What to produce: Reproduce the listing exactly and skip over any pictures.

Given material:
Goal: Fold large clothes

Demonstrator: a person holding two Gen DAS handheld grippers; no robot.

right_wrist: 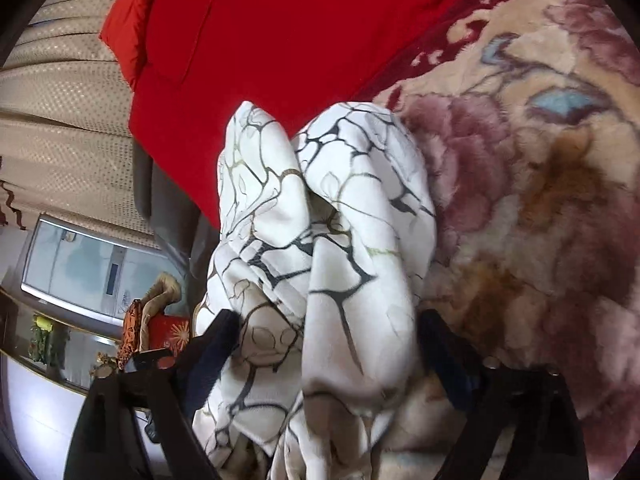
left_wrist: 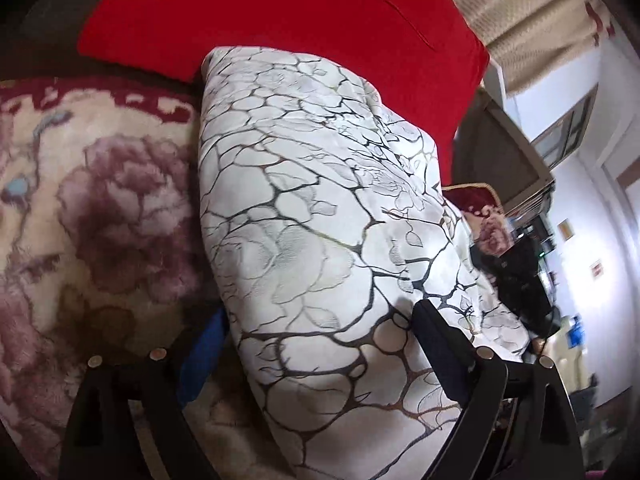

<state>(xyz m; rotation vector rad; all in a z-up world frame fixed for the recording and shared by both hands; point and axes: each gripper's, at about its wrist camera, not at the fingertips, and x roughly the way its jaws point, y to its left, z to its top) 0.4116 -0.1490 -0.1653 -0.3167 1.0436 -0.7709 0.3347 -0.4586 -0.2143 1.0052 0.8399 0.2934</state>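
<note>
Your left hand-held gripper (left_wrist: 316,344) and right hand-held gripper (right_wrist: 326,344) both stand wide, straddling the folded white garment (left_wrist: 312,208) without pinching it. The garment lies on the floral blanket (left_wrist: 100,200), its far end against the red pillow (left_wrist: 288,20), so the fold stays supported.

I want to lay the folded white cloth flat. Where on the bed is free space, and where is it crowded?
Free: the floral blanket between the white patterned cloth and the dark red border, beside the left claw. In the right wrist view, the same blanket past the right claw. Crowded: the red pillow behind the cloth and the bed's cluttered edge.
</note>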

Your solution:
Goal: Fold large clothes

Demonstrator: a person holding two Gen DAS handheld grippers; no robot.

right_wrist: 
left_wrist: 

<state>(xyz m; rotation vector rad; all in a z-up world frame fixed for the recording and shared by both hands; point and axes: each gripper's, at about its wrist camera, not at the fingertips, and x roughly the way its jaws point, y to its left, z to its top) 0.4116 -0.1490 -0.1653 -0.3167 1.0436 -0.7709 0.3347 -0.4586 -0.2143 1.0052 0.8399 0.2934</state>
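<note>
Your left hand-held gripper (left_wrist: 316,344) and right hand-held gripper (right_wrist: 326,344) both stand wide, straddling the folded white garment (left_wrist: 312,208) without pinching it. The garment lies on the floral blanket (left_wrist: 100,200), its far end against the red pillow (left_wrist: 288,20), so the fold stays supported.

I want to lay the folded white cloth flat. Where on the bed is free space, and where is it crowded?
Free: the floral blanket between the white patterned cloth and the dark red border, beside the left claw. In the right wrist view, the same blanket past the right claw. Crowded: the red pillow behind the cloth and the bed's cluttered edge.
</note>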

For this exercise, nothing further remains to be done.